■ **EXERCISE GOAL**
Please make sure what you return matches the listing below exactly, minus its pictures.

——

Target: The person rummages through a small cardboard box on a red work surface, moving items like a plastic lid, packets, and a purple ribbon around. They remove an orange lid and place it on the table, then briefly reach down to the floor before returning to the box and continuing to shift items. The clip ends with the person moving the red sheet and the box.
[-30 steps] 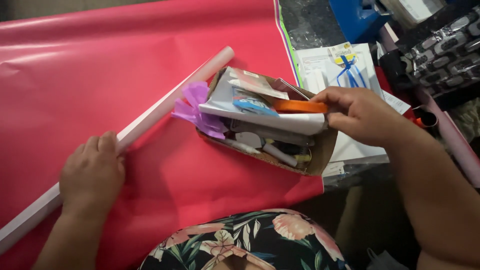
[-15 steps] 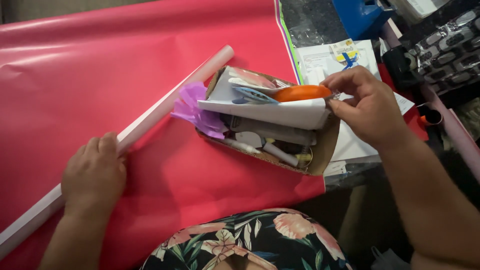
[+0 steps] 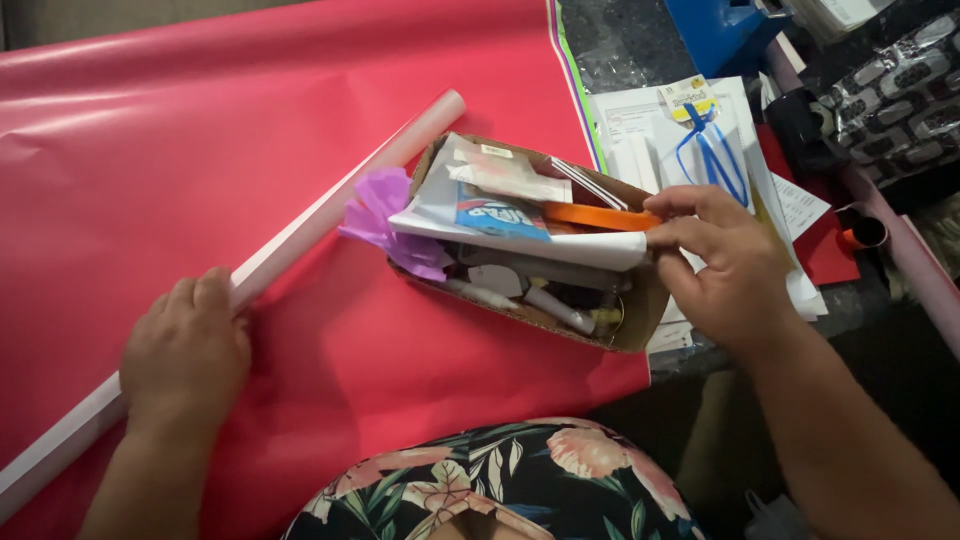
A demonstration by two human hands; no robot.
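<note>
Red wrapping paper (image 3: 250,130) is spread flat over most of the tabletop, and it carries everything that is being handled. An orange-handled tool (image 3: 600,216) is pinched between the thumb and fingers of the right hand (image 3: 725,270), which is closed on its end; the tool lies across the top of an open cardboard box (image 3: 640,310), over a folded white sheet with a blue printed patch (image 3: 500,215). The box rests at the right edge of the red paper and is crowded with papers, white tubes or markers (image 3: 545,308) along its near side and a tuft of purple tissue (image 3: 385,215) spilling out of its left end. Just beside the tissue runs a long white roll (image 3: 330,210), laid diagonally from near the box down to the lower left corner of the view. The left hand (image 3: 185,350) is laid palm down on that roll, fingers curled loosely over it, pressing rather than gripping. Beyond the box, on the right, white papers and a packet with blue ribbon loops (image 3: 710,150) are seen on a dark surface, with a blue container (image 3: 720,30) further back and a patterned black-and-white roll (image 3: 900,90) at the far right. A floral garment (image 3: 480,480) fills the bottom edge of the view.
</note>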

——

■ **EXERCISE RESPONSE**
Target: The person rummages through a small cardboard box on a red work surface, moving items like a plastic lid, packets, and a purple ribbon around. They remove an orange lid and place it on the table, then briefly reach down to the floor before returning to the box and continuing to shift items. The clip ends with the person moving the red sheet and the box.
[-30 steps] 
[-15 steps] 
[+0 steps] 
A demonstration by two human hands; no robot.
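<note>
Red wrapping paper (image 3: 250,130) is spread flat over most of the tabletop, and it carries everything that is being handled. An orange-handled tool (image 3: 600,216) is pinched between the thumb and fingers of the right hand (image 3: 725,270), which is closed on its end; the tool lies across the top of an open cardboard box (image 3: 640,310), over a folded white sheet with a blue printed patch (image 3: 500,215). The box rests at the right edge of the red paper and is crowded with papers, white tubes or markers (image 3: 545,308) along its near side and a tuft of purple tissue (image 3: 385,215) spilling out of its left end. Just beside the tissue runs a long white roll (image 3: 330,210), laid diagonally from near the box down to the lower left corner of the view. The left hand (image 3: 185,350) is laid palm down on that roll, fingers curled loosely over it, pressing rather than gripping. Beyond the box, on the right, white papers and a packet with blue ribbon loops (image 3: 710,150) are seen on a dark surface, with a blue container (image 3: 720,30) further back and a patterned black-and-white roll (image 3: 900,90) at the far right. A floral garment (image 3: 480,480) fills the bottom edge of the view.
</note>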

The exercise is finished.